Spam has made a significant resurgence in Google's search results, reaching an unprecedented scale that many experts believe Google is struggling to manage. Despite past efforts to combat manipulative tactics, the search giant's algorithms appear to be inadvertently rewarding the very abuses they were designed to prevent.
A few years ago, Google seemed to be gaining the upper hand against various spam issues, with updates like the Helpful Content update penalizing low-quality sites. The prospect of being hit by a spam update and Google's apparent commitment to search quality deterred many. However, the landscape has shifted dramatically. The rise of artificial intelligence is haphazardly rewriting the rules, and major tech companies like Google are prioritizing other, more costly endeavors, leaving white hat SEOs at a disadvantage.
How Google's Spam Detection System Works
Google's primary spam detection system is known as SpamBrain. Historically, Google introduced algorithms such as Penguin, Panda, and RankBrain to improve decision-making based on links and keywords. SpamBrain is designed to identify spammy content and websites with what Google describes as "shocking" accuracy.
Over time, the algorithm learns to distinguish between legitimate and spammy content, establishing signals associated with problematic sites to create a neural network. Similar to the concept of seed sites, by mapping out known spammy websites, SpamBrain can accurately score other sites against them. It then analyzes various signals—content, links, behavioral, and reputational—at scale to group sites. This process involves:
- Inputs: Content, linking, reputational, and behavioral signals.
- Hidden layer: Clustering and comparing each site to known spam sites.
- Outputs: Classifying a site as spam or not spam.
If a website is grouped with obviously spammy sites based on these signals, it indicates a significant problem. The algorithm operates on thresholds, meaning sites must often engage in questionable practices for an extended period before being penalized. However, sites with thin, low-value content, combined with dangerous links, poor business decisions (like parasite SEO), and scaled content abuse, are particularly vulnerable.
Prevalent Types of Spam
Google outlines various egregious spam activities, many of which are interconnected and currently thriving:
- Cloaking: Presenting different content to users and search engines.
- Doorway abuse: Creating multiple pages optimized for specific keywords to funnel users to a single destination.
- Expired domain abuse: Acquiring old, authoritative domains to leverage their existing link equity for new, often unrelated, content.
- Hacked content: Spam injected into compromised websites.
- Hidden text and content: Text or links concealed from users but visible to search engines.

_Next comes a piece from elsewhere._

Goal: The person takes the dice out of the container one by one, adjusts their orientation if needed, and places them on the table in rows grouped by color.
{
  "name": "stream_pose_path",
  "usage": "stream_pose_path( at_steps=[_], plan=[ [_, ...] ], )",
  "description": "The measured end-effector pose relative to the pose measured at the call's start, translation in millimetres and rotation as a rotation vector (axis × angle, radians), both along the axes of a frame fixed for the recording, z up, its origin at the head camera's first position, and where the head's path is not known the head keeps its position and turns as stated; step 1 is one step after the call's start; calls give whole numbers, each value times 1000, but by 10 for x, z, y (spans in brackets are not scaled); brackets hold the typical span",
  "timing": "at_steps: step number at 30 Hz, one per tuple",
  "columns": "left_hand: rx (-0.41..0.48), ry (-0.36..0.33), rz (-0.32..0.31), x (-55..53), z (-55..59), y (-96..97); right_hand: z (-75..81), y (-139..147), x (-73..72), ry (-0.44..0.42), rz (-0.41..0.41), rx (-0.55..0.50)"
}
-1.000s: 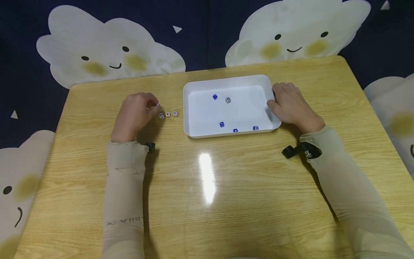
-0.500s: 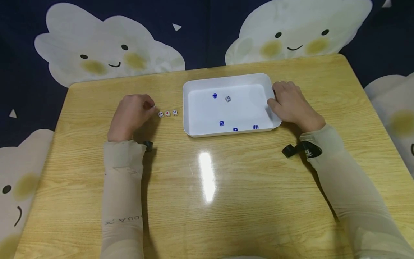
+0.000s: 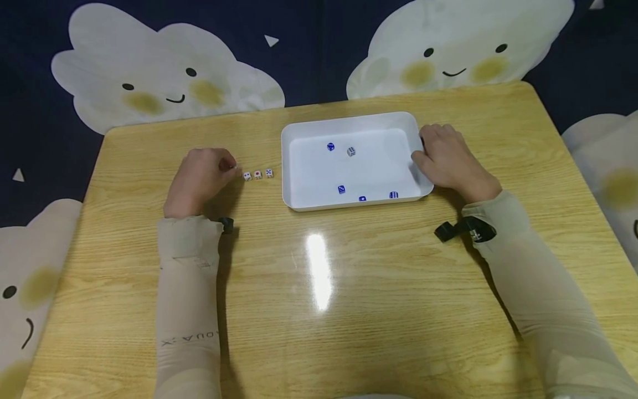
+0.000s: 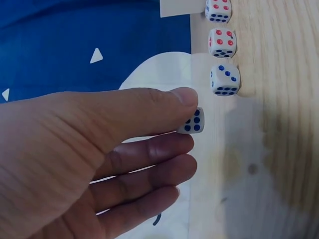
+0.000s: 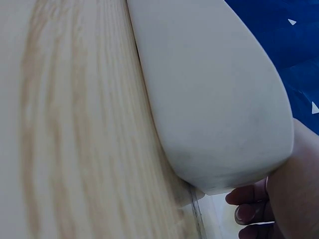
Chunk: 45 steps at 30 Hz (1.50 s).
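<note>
My left hand [image 3: 196, 180] pinches a white die [image 4: 197, 121] between thumb and index finger, the other fingers loosely bent beneath. The held die is at the left end of a short row of white dice on the table: one with blue pips on top [image 4: 225, 79], then two with red pips facing the wrist camera, a middle die [image 4: 222, 43] and a far die [image 4: 218, 10]. My right hand [image 3: 451, 163] grips the right end wall of a white tray [image 3: 374, 169], thumb over the rim. In the right wrist view the tray's outer wall [image 5: 214, 89] covers part of that hand.
Inside the tray lie several blue dice, including one near the back [image 3: 330, 147] and one toward the front [image 3: 341, 189], plus a greyish die [image 3: 351, 151]. The wooden table [image 3: 379, 293] ends at a dark curtain [image 3: 319, 55] with cloud prints.
My left hand has shifted slightly left and down toward the table, bringing the pinched die to the row's left end. My right hand and the tray have stayed in place.
</note>
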State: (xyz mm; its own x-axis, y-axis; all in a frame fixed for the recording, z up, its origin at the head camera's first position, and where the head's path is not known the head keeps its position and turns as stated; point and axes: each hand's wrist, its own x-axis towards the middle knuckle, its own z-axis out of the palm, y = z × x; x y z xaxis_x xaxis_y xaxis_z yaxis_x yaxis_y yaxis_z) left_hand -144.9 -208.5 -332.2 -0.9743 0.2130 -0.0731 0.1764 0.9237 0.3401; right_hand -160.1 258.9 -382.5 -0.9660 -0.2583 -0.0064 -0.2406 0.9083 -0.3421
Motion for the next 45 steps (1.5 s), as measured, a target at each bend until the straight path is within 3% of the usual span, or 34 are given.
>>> stream_pose_path(
  at_steps=[13,22,35,45],
  plan=[
    [-23,-105,0,-18,-19,-13,8,-1,0,2,-4,-3],
    [-11,-119,3,-2,-62,-19,0,-3,4,-12,-6,2],
    [-6,-89,-5,-11,-31,-55,16,-4,7,-30,-14,10],
    [-2,-9,21,0,-39,-64,8,12,0,-3,8,-6]
  ],
)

- Keyword stuffing: Overloading pages with keywords in an attempt to manipulate rankings.
- Link spam: Manipulating inbound links to boost rankings.
- Scaled content abuse: Mass production of low-quality content, often AI-generated.
- Site reputation abuse: Hosting low-quality, third-party content on reputable sites to benefit from their authority.
- Thin affiliate content: Affiliate pages with minimal original content.
- UGC spam: Spam in user-generated content like comments or forum posts.
While some tactics like keyword stuffing are less common, link spam and scaled content abuse are at an all-time high. The strategy often involves spreading content across multiple semantically similar websites, using exact and partial match anchors to direct authority to "money" pages, thereby increasing profitability.
Fake News and Scaled Content Abuse
Google Discover, the platform designed for engagement, has recently been exploited by spammers. Instances of fake, AI-driven content reaching a mass audience are numerous, even appearing on legacy media sites. These spammers understand how to incite emotions, often spreading misinformation about topics like state pension age or free bus passes.
Simultaneously, scaled content abuse, largely fueled by AI, is rampant. Estimates suggest that over 50% of internet content is now AI-generated, with some analyses indicating 74% of new content contains AI elements. Award-winning journalist Jean-Marc Manach's research identified over 8,300 AI-generated news websites in French and more than 300 in English, suggesting a much larger underlying problem. These tactics are reportedly making some site owners millionaires, leveraging authoritative expired domains and Private Blog Networks (PBNs) to game the system by faking clicks, manipulating engagement, and exploiting past link equity.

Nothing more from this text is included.